C'est ainsi qu'il faut comprendre l'avertissement que la Préfecture de police lance pour le 23 mars, date d'un rassemblement programmé sur le Champ de Mars, et qui entretient sciemment la confusion entre deux significations distinctes du terme de manifestation, le sens politique d'un droit à exprimer des revendications dans l'espace public, droit soumis à une simple déclaration et assez rarement mis en cause par les autorités, et le sens commercial d'un événement se déroulant dans le même espace, mais générateur de flux financiers et donc soumis à autorisation et à taxation. Seulement, et sauf à y lire un message pour le moins obscur, l'apéro géant ne relève pas de la première catégorie, et encore moins de la seconde puisqu'il est gratuit. Comme toujours dans une telle situation, la Préfecture cherche donc, pour s'assurer une prise sur cet objet inconnu, l'élément commun à toute initiative : un responsable, duquel on pourra exiger des comptes, et qui recevra la facture du nettoyage des lieux que bien peu de participants à l'apéro songent à remettre en l'état dans lequel ils l'ont trouvé. Mais personne n'organise ces événements, puisqu'aucune organisation n'est nécessaire : tout au plus peut-on trouver la trace d'un initiateur, simplement coupable d'avoir donné un rendez-vous à une quantité indéterminée d'inconnus, et qui, s'il cède à la pression des autorités, n'a ensuite même pas la capacité d'annuler son initiative.

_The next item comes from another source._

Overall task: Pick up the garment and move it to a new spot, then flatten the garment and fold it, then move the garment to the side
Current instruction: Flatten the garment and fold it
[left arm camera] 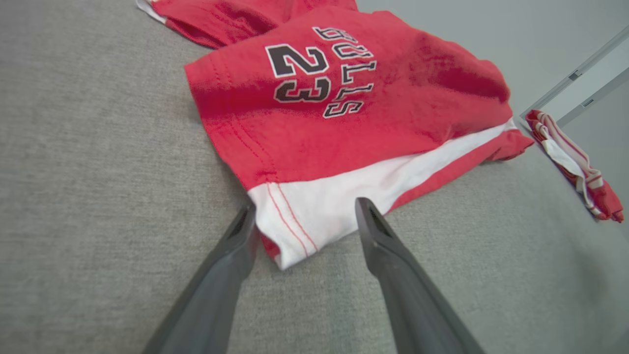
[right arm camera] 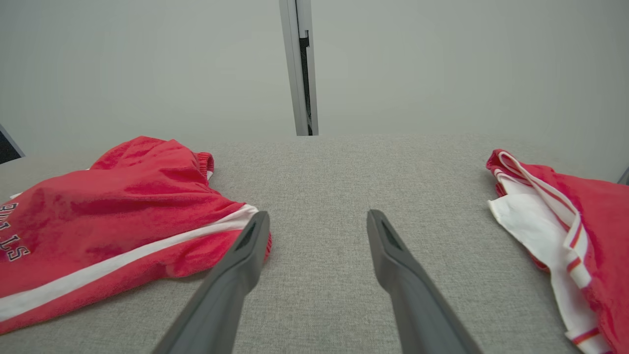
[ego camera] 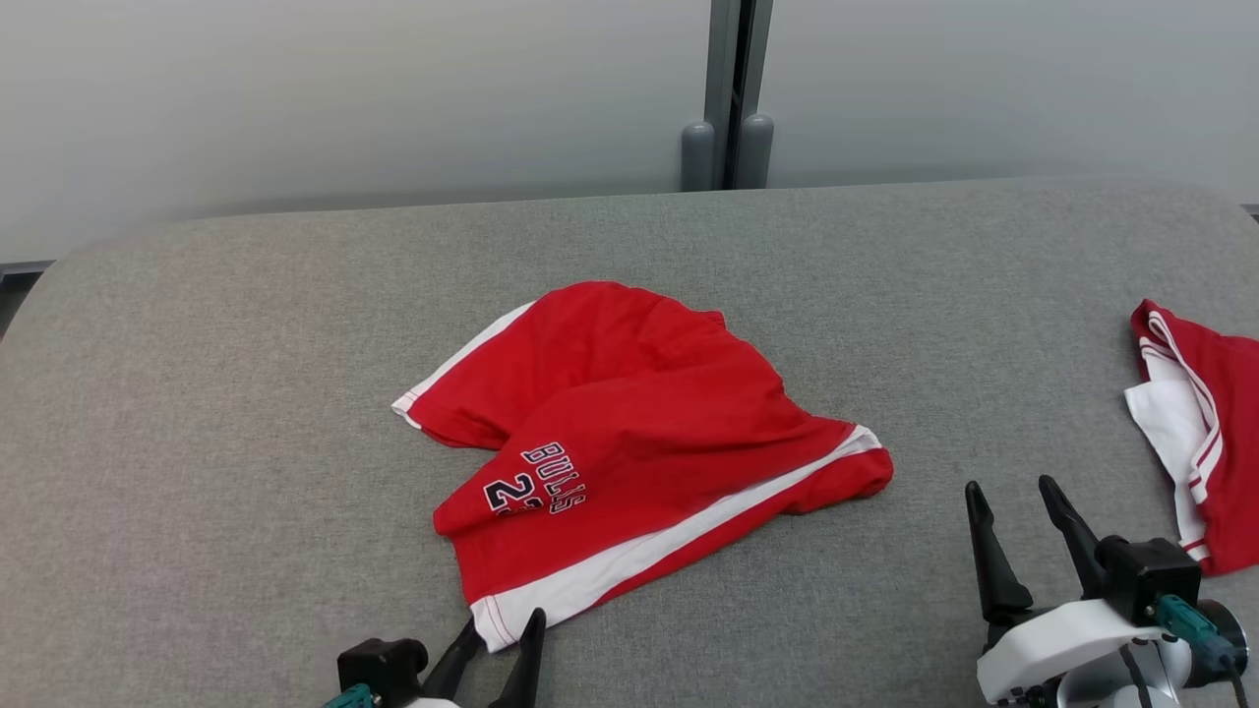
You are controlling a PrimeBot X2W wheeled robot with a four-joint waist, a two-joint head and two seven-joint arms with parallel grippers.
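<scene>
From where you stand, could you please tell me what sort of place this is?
Likely a plain test room for folding clothes: grey fabric-covered surface, bare pale wall panels, red Bulls shorts and a second red garment.

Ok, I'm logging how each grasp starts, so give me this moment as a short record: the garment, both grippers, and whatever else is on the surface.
garment: red shorts, crumpled, white side stripe, "BULLS 23" print, mid-surface
left gripper: open, fingers either side of the shorts' near white corner
right gripper: open, holding nothing, over bare surface right of the shorts
other item: second red-and-white garment at the right edge
support: grey fabric surface
stage: shorts not yet lifted
</scene>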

Cet organisateur, tout le monde le recherche, même Nathalie Kosciusko-Morizet qui, en tant que jeune officielle du gouvernement, et comme chargée des affaires du web, devrait pourtant mieux qu'aucun autre savoir qu'il n'existe pas, tout comme devrait lui apparaître l'absurdité de sa comparaison avec les rave parties, qui ne figure ici que par analogie, en tant que phénomène jeune, analogie dont l'objectif essentiel est de rassurer. En effet, il s'agit là d'une déviance contre laquelle les autorités ont mené un combat victorieux, puisqu'on a totalement cessé de l'évoquer à la télévision. Mais l'ampleur même du phénomène, qui effraie tant les autorités, viendra sans doute à leur secours. Ses conséquences négatives s'exerceront en effet en premier lieu sur les participants, ceux notamment dont l'objectif essentiel n'était pas de participer à un concours de beuverie. Alors, à l'intérieur de ce bloc de la jeunesse, que l'on perçoit si commodément comme monolithique, simplement structuré par l'appartenance à telle ou telle cohorte, puisqu'ils sont, après tout, tous, ou presque, les enfants d'un système éducatif qui continue, en dépit de tout, à se vouloir équitable et égalitaire, les distinctions sociales, provisoirement oubliées, ressurgiront, et nombreux seront ceux qui abandonneront la partie. Ce sera alors le moment, sans doute tout autant éphémère, de groupes bien plus restreints, bien plus homogènes, et bien plus faciles à cataloguer et à contrôler, comme au bon vieux temps des mods et des rockers.